Something cold settled in Eli's chest.

Kai felt it too.

"You're scaling it," Eli said. "Unauthorized testing. Full neural copies—without consent."

The man smiled again. "Consent is a flexible concept when you're offering immortality."

The word lingered in the air.

Immortality.

Kai felt Eli's heartbeat quicken.

"You're not offering immortality," Eli said, voice tightening. "You're duplicating consciousness. That's not survival—that's replacement."

The man stepped closer to the glass, gesturing toward a chamber beyond it.

Inside, a figure lay motionless. Electrodes threaded across their skull, cables feeding into a towering machine—the early form of the Neural Echo system.

"Look at them," the man said. "Their body is failing. In weeks, maybe days, they'll be gone. But in here—" he tapped the glass lightly "—we've captured everything. Their memories, their instincts, their identity. We can transfer that into a new host. They continue."

"No," Eli said, sharper now. "A copy continues. The original still dies."

"And does it matter?" the man asked quietly. "If no one can tell the difference?"

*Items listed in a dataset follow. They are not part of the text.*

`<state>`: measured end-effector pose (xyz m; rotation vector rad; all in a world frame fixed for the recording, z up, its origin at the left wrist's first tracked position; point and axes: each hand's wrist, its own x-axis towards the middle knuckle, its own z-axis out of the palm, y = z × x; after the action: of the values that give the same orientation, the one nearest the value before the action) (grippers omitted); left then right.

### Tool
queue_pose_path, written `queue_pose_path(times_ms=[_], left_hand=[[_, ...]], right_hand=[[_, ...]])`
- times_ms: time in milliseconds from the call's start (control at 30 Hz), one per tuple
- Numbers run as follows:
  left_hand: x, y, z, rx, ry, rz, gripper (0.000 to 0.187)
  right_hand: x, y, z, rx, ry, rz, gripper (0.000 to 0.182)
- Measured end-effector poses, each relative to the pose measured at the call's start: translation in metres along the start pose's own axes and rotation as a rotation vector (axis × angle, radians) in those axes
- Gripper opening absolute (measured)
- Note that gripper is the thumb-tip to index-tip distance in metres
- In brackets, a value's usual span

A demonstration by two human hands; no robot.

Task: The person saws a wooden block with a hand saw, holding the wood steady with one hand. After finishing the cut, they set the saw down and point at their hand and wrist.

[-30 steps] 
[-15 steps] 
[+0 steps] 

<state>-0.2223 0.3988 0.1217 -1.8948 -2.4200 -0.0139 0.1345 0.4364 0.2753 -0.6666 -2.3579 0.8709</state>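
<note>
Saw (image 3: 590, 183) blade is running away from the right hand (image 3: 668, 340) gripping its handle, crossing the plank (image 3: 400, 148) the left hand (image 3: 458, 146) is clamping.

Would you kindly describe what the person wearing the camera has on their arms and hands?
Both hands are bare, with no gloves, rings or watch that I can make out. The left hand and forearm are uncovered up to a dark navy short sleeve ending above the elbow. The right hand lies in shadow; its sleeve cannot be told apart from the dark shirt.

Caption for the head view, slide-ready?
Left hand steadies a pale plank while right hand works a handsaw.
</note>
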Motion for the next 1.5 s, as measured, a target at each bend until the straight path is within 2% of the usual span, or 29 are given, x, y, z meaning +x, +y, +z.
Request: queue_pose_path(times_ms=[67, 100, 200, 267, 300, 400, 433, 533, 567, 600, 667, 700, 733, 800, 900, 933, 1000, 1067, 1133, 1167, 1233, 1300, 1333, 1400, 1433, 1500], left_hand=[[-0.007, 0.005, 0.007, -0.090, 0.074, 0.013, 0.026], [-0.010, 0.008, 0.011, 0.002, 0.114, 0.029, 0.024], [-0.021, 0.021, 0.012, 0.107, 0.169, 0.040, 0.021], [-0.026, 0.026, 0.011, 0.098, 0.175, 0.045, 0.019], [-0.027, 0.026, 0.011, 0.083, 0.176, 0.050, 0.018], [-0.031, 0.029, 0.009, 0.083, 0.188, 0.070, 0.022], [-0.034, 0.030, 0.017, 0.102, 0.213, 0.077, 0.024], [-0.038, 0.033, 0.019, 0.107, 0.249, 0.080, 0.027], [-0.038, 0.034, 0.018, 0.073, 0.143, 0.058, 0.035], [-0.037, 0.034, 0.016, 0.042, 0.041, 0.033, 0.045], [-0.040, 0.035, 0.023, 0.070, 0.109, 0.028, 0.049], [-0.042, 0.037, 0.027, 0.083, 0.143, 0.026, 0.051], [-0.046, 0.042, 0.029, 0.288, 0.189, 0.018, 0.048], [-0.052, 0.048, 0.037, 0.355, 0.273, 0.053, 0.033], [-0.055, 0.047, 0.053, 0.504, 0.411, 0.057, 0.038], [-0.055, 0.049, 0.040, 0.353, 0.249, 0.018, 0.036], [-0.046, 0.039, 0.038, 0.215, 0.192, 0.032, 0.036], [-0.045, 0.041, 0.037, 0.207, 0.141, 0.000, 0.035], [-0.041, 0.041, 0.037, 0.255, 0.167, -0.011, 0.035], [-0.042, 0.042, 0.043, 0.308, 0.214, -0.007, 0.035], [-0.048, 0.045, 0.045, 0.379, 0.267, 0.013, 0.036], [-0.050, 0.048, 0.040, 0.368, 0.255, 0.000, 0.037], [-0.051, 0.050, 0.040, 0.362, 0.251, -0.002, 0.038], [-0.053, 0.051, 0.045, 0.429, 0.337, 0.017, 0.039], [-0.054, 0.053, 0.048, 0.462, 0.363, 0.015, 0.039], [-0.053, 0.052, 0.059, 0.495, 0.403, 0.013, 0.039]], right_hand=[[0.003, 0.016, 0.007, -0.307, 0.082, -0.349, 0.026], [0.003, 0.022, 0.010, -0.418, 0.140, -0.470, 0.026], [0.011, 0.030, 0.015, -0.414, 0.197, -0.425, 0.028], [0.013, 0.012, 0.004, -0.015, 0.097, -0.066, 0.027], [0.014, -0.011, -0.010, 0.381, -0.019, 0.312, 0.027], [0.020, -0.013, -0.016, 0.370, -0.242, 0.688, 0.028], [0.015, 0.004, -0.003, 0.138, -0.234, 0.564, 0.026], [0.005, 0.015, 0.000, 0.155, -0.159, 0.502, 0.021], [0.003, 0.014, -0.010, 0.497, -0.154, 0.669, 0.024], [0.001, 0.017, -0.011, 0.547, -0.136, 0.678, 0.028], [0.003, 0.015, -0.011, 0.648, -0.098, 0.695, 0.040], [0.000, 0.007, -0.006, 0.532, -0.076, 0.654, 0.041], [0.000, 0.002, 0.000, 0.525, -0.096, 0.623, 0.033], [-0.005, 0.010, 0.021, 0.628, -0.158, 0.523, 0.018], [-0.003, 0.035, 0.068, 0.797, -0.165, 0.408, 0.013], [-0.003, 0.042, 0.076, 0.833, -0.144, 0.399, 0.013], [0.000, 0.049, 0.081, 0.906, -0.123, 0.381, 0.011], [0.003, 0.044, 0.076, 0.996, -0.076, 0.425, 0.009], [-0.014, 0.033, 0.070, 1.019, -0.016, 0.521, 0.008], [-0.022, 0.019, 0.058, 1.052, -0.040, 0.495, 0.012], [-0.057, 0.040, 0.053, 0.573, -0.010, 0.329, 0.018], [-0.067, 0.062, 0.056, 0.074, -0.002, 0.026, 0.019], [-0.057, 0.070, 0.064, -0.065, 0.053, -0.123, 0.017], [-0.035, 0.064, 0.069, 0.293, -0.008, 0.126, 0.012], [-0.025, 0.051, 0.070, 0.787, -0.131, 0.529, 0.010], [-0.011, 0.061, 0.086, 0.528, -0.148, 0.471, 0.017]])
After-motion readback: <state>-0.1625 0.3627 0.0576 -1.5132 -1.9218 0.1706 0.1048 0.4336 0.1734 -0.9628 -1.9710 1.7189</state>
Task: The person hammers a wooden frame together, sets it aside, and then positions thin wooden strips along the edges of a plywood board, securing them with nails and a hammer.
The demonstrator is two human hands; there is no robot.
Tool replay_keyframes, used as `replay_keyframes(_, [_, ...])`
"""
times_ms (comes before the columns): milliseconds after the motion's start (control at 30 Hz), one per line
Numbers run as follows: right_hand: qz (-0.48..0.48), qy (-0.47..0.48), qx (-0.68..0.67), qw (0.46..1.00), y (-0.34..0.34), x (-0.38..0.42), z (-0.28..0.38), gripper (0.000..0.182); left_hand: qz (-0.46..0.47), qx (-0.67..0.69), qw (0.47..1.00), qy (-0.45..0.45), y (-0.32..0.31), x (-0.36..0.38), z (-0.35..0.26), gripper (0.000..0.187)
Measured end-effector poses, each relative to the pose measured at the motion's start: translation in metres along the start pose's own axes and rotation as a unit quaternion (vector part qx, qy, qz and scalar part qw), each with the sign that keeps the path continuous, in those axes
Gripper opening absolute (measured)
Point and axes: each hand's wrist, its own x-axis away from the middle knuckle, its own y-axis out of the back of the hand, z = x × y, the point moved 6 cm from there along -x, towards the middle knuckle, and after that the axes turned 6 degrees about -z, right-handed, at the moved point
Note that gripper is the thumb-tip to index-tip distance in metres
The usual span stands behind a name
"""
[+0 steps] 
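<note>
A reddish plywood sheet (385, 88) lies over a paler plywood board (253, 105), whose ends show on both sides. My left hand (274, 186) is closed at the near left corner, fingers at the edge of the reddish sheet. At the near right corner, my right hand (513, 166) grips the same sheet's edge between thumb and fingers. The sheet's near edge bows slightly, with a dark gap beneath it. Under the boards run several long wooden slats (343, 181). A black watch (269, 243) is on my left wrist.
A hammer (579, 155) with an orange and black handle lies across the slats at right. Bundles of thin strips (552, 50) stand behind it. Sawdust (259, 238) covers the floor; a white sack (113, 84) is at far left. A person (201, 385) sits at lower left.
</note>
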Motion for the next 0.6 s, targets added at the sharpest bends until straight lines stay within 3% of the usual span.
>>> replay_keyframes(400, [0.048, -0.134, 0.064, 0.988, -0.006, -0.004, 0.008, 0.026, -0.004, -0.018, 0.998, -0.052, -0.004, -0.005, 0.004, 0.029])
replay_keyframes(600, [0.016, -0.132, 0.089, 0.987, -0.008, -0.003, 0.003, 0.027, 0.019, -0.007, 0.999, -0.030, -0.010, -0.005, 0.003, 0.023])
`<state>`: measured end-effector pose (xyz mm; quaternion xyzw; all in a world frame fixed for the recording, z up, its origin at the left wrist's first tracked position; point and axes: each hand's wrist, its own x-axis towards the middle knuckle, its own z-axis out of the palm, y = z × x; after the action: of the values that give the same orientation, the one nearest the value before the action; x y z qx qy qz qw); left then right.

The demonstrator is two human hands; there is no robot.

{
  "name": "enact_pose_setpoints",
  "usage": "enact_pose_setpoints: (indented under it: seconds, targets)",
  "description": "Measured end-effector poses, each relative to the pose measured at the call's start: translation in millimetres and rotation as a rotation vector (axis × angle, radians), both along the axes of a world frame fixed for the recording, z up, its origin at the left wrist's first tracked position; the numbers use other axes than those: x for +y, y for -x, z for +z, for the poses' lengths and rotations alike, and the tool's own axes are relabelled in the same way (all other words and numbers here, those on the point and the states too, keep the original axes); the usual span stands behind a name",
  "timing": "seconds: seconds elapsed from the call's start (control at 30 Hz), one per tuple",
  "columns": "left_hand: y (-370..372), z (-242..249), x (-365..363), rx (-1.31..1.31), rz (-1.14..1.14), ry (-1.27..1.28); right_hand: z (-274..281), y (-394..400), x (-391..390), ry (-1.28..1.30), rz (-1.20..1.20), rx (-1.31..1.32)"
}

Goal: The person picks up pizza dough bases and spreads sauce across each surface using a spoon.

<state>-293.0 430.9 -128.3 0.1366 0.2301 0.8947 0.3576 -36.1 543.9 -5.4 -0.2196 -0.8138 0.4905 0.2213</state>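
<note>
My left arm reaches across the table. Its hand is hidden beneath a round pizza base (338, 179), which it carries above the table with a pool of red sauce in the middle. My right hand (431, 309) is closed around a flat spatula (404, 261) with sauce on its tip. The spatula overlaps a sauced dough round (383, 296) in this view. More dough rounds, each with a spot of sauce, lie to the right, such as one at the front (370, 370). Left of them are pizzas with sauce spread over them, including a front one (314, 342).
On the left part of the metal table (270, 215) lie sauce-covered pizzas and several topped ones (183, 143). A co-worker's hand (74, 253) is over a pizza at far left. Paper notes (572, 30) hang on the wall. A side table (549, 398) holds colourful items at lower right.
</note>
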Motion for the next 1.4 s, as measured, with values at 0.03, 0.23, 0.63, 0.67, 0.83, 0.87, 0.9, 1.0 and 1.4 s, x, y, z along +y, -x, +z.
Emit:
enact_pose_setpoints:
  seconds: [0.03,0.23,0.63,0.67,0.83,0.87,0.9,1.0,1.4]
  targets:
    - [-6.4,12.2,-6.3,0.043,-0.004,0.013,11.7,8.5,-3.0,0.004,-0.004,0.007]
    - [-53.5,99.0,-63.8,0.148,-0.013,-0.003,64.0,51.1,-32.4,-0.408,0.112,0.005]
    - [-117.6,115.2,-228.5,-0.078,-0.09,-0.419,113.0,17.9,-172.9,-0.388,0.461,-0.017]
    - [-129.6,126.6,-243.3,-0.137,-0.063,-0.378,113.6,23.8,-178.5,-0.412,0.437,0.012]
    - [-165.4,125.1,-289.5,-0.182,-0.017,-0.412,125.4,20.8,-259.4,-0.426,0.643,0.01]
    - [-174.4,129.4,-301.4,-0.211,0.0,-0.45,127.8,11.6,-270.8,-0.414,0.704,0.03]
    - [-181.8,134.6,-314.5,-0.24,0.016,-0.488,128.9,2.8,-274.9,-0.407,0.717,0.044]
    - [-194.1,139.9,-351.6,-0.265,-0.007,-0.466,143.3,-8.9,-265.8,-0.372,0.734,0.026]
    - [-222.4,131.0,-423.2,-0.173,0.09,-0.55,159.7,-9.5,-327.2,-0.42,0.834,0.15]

Kai felt the question echo—not just in Eli's mind, but in his own.

Would it matter?

Eli stepped back.

"Yes," they said. "It matters because you're not saving people—you're replacing them. You're creating something that believes it's them."

The man's smile faded slightly.

"Philosophy," he said. "A common side effect of genius."

"This isn't philosophy," Eli snapped. "It's ethics."

"Ethics don't fund projects," the man replied. "Results do."

Silence stretched between them.

Then Eli turned back to the console, hands trembling slightly now.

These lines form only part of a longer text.